Maria possesses a rare genetic anomaly, virtually unknown outside of southern Africa. This condition has led to the calcification of a brain region known as the basolateral amygdala and has caused thickening and scarring of her vocal cords. A friend with the same affliction resides several hours inland, and they occasionally convene when van Honk facilitates their travel to Cape Town for medical imaging and further examinations. “It’s comforting to know I’m not by myself,” Maria shares.
By all everyday standards—managing employment, maintaining a household, and raising two teenage sons—Maria is capable and involved. “When you converse with her, you perceive no outward issues,” states van Honk, a social neuroscientist affiliated with the University of Cape Town. He notes that she and others he knows with Urbach-Wiethe disease are “naturally kind and gentle individuals.” In a kitchen interview, Maria finds it difficult to recall even a brief moment of distress, before admitting that she separated from her partner years ago due to his drinking habits.
However, when subjected to assessments and surveys designed to probe moral decision-making, Maria and other individuals with Urbach-Wiethe exhibit perplexing responses that challenge a long-standing tenet in neuroscience.

Maria lives with a rare genetic disorder that affects a portion of the amygdala—a brain region increasingly associated not only with fear but also with how individuals assess the needs of others.
(Image credit: Richard Stone)Fear factors
The amygdala, an almond-shaped brain region, has long been characterized—almost mythologized—as the brain’s fear center. This perception originated from early experiments with rodents that highlighted its role in defensive responses. “Numerous discoveries linked the amygdala to fear conditioning,” remarks Steve Chang, a neuroscientist at Yale University specializing in social cognition and decision-making in primates. These studies involved conditioning mice and rats to associate a neutral stimulus, like a tone, with a mild electric shock to their paws. Subsequently, the sound alone would cause them to freeze in anticipation, a learned fear reaction that ceased upon amygdala damage.
However, recent investigations in both animals and humans have revealed a more intricate picture.

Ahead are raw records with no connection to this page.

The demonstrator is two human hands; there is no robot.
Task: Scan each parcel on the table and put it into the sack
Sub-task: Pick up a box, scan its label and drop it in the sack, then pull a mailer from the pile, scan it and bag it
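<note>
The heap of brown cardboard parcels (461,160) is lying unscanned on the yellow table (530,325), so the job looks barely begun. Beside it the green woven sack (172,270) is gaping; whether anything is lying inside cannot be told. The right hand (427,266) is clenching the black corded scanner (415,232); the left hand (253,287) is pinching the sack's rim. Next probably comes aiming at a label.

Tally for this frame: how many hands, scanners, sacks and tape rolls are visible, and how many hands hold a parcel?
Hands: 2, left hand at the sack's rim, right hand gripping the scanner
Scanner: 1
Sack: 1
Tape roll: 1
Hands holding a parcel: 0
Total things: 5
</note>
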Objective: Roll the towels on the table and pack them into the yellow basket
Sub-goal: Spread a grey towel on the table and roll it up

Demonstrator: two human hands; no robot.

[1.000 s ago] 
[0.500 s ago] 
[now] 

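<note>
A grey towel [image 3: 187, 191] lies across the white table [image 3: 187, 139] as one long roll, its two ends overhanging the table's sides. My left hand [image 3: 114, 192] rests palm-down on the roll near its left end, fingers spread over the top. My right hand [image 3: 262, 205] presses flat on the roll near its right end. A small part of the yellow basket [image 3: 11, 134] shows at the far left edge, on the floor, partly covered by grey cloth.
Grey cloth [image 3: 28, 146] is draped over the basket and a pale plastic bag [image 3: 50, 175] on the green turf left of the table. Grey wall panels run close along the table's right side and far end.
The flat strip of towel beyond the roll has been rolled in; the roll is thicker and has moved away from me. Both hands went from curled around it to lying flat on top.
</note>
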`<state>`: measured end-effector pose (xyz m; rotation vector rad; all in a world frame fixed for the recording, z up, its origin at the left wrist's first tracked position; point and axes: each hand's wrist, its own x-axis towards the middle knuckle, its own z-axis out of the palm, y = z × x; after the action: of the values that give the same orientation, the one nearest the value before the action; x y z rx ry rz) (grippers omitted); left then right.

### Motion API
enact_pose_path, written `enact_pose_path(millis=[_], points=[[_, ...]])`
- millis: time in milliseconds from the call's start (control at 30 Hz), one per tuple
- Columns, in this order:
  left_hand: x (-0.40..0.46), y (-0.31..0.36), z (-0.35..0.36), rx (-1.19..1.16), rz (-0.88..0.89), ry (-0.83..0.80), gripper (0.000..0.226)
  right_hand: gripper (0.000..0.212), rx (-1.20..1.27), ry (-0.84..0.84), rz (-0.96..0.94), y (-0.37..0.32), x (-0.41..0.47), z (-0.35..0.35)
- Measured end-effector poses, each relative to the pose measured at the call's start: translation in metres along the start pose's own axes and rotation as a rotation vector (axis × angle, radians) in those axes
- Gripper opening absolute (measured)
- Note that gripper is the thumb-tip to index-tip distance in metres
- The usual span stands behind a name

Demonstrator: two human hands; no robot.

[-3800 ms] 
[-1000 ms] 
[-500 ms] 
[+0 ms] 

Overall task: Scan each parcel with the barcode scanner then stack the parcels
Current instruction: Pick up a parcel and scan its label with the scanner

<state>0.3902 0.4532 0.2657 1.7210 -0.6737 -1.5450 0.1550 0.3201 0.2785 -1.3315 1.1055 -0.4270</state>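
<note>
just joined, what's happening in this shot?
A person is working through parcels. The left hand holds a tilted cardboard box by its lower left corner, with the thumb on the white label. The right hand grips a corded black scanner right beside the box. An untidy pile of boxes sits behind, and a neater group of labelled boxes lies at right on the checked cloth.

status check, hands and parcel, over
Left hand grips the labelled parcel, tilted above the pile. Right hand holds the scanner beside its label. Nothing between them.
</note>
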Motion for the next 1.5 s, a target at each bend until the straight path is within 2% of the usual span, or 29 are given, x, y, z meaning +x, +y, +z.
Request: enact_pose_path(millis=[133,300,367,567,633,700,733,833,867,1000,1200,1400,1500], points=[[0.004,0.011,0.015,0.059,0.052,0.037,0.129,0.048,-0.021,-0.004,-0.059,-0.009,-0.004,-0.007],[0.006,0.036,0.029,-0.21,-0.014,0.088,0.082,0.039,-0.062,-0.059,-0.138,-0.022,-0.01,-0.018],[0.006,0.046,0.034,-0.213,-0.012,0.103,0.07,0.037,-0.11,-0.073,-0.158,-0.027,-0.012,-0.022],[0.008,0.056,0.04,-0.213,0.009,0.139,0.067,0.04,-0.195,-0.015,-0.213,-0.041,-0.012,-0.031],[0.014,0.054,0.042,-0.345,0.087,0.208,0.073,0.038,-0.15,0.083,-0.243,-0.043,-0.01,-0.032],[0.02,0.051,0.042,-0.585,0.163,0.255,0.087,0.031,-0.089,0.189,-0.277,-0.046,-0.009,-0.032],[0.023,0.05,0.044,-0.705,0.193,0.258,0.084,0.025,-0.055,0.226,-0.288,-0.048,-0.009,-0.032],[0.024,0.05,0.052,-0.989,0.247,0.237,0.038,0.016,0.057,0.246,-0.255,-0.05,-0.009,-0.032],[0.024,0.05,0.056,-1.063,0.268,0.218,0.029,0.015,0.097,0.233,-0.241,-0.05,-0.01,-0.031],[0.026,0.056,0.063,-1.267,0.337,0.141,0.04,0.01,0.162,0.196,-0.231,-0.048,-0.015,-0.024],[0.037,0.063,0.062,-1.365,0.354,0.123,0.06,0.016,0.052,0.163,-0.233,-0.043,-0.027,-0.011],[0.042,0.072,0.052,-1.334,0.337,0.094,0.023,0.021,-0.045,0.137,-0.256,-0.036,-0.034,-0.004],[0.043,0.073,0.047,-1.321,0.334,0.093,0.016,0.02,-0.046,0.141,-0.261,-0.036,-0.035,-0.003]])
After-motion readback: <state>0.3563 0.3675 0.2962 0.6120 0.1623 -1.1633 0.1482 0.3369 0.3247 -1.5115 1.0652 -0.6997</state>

Instead of merely acting as a fear switch, the amygdala is now understood as a central hub in the brain: a complex network of specialized nuclei that assist in identifying what matters to us, thereby guiding our decisions, according to Elizabeth Phelps, a psychologist at Harvard University who examines the impact of emotions on cognition. The infrequent occurrences of Urbach-Wiethe disease in South Africa provide a distinct perspective into this neural network. As the condition appears to impair the basolateral amygdala while leaving other parts of the structure intact, it has aided in elucidating how different amygdala neural circuits interact with each other and with other brain areas—not just in fear learning, but also in social judgment and decision-making.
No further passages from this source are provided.